The NASA Institute for Advanced Concepts (NIAC) is a NASA program for development of far reaching, long term advanced concepts by "creating breakthroughs, radically better or entirely new aerospace concepts". The program operated under the name NASA Institute for Advanced Concepts from 1998 until 2007 (managed by the Universities Space Research Association on behalf of NASA), and was reestablished in 2011 under the name NASA Innovative Advanced Concepts and continues to the present. The NIAC program funds work on revolutionary aeronautics and space concepts that can dramatically impact how NASA develops and conducts its missions.

History
The NASA Institute for Advanced Concepts (NIAC) was a NASA-funded program that was operated by the Universities Space Research Association (USRA) for NASA from 1998 until its closure on 31 August 2007. NIAC was to serve as "an independent open forum, a high-level point of entry to NASA for an external community of innovators, and an external capability for analysis and definition of advanced aeronautics and space concepts to complement the advanced concept activities conducted within NASA."   NIAC sought proposals for revolutionary aeronautics and space concepts that could dramatically impact how NASA developed and conducted its missions. It provided a highly visible, recognizable, and high-level entry point for outside thinkers and researchers.
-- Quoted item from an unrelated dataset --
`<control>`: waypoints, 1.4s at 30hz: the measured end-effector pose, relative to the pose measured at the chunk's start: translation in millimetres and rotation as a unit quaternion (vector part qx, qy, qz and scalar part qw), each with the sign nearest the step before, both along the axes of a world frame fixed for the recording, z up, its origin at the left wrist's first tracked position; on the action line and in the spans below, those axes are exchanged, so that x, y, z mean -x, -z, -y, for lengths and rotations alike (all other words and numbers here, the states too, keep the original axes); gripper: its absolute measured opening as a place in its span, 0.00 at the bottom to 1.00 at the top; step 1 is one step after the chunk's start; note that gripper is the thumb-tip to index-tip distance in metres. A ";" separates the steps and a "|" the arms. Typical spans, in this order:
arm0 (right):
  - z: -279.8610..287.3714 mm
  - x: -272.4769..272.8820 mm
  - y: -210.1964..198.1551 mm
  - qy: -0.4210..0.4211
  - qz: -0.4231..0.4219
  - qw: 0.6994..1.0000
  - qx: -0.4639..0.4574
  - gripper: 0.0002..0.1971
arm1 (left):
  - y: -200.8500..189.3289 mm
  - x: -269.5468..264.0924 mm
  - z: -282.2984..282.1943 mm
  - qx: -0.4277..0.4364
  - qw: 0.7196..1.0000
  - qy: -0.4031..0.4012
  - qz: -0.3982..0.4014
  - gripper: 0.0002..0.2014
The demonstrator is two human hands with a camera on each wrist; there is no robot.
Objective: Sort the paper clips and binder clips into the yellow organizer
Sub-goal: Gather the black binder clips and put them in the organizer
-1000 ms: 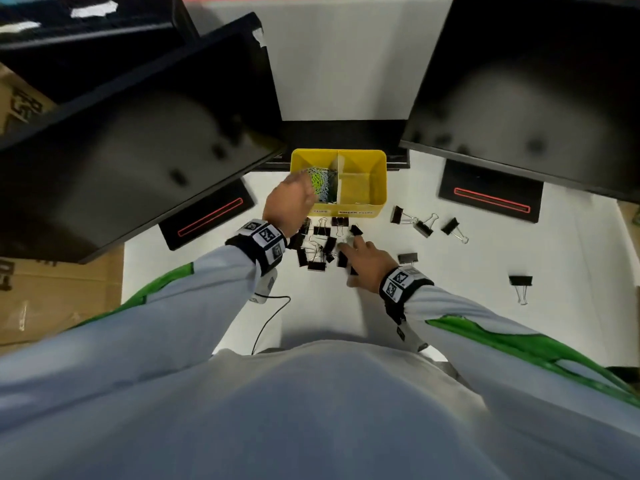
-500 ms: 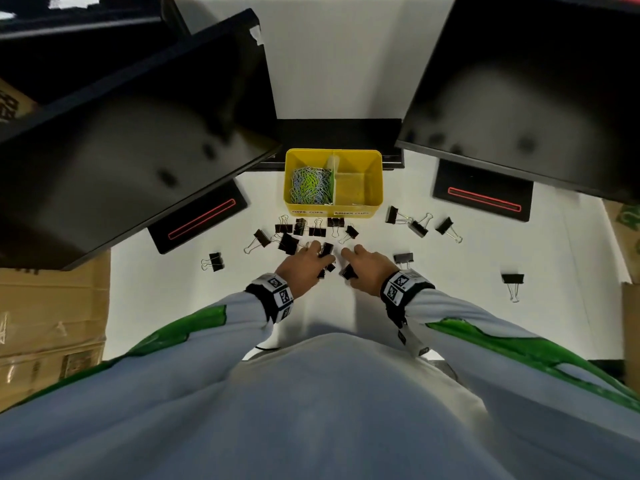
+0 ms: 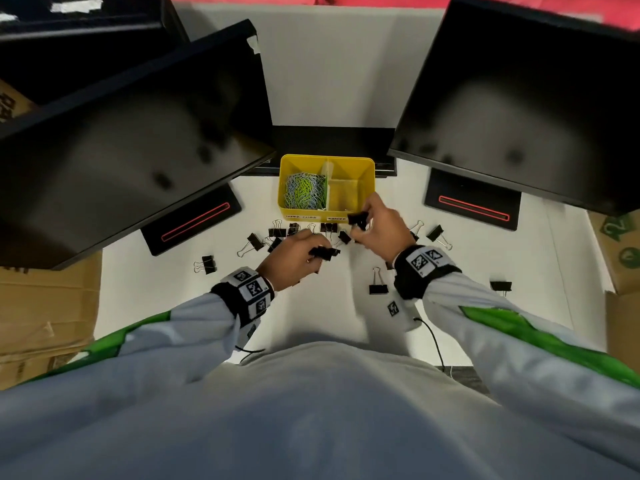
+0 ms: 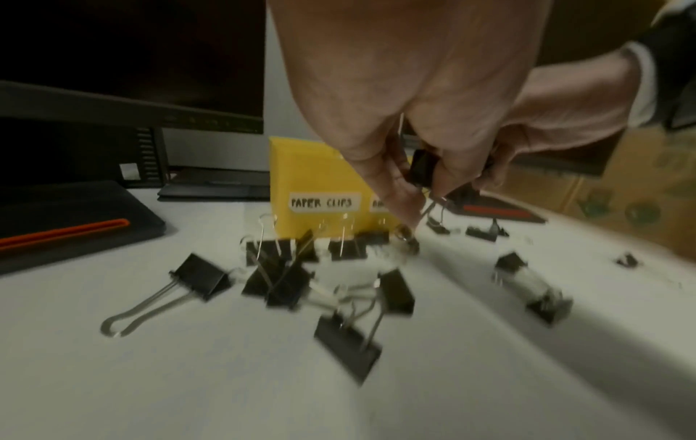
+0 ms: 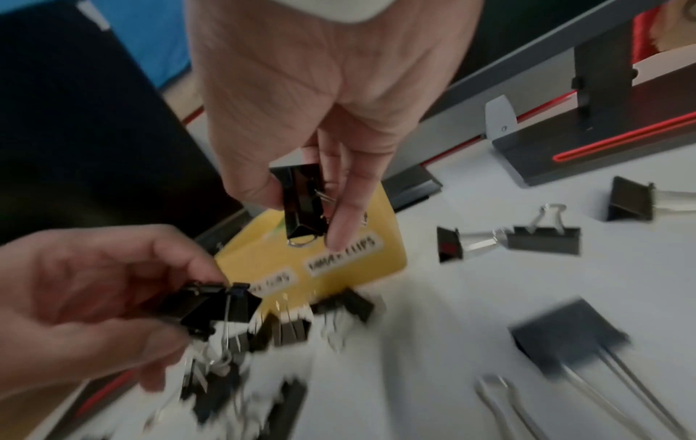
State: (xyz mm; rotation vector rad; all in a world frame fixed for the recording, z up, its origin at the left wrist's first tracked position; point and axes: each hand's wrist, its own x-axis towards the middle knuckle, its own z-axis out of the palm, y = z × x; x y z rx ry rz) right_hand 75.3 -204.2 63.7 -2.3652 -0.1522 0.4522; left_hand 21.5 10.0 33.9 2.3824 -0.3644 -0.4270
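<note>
Right hand (image 3: pixel 382 223) pinches a black binder clip (image 5: pixel 303 200) between thumb and fingers, held just above the near edge of the yellow box (image 3: pixel 365 168), right side. Left hand (image 3: pixel 294 258) grips another clip (image 3: pixel 323 252) over the loose clips (image 3: pixel 277 233) scattered on the white table (image 3: pixel 166 271) near the box. Paper clips (image 3: pixel 304 194) fill the left compartment.

Yellow organizer (image 3: pixel 367 169): paper clips (image 3: pixel 304 195) in its left compartment. My right hand (image 3: pixel 382 225) pinches a black binder clip (image 3: pixel 357 220) at its front rim. My left hand (image 3: pixel 294 259) holds binder clips (image 3: pixel 323 252). Loose binder clips (image 3: pixel 277 233) lie on the white counter (image 3: pixel 322 306).
</note>
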 end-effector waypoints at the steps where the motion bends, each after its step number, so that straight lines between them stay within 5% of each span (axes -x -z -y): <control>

NIAC encouraged proposers to think decades into the future in pursuit of concepts that would "leapfrog" the evolution of contemporary aerospace systems. While NIAC sought advanced concept proposals that stretch the imagination, these concepts were expected to be based on sound scientific principles and attainable within a 10 to 40-year time frame. From February 1998 to 2007, NIAC received a total of 1,309 proposals and awarded 126 Phase I grants and 42 Phase II contracts for a total value of $27.3 million.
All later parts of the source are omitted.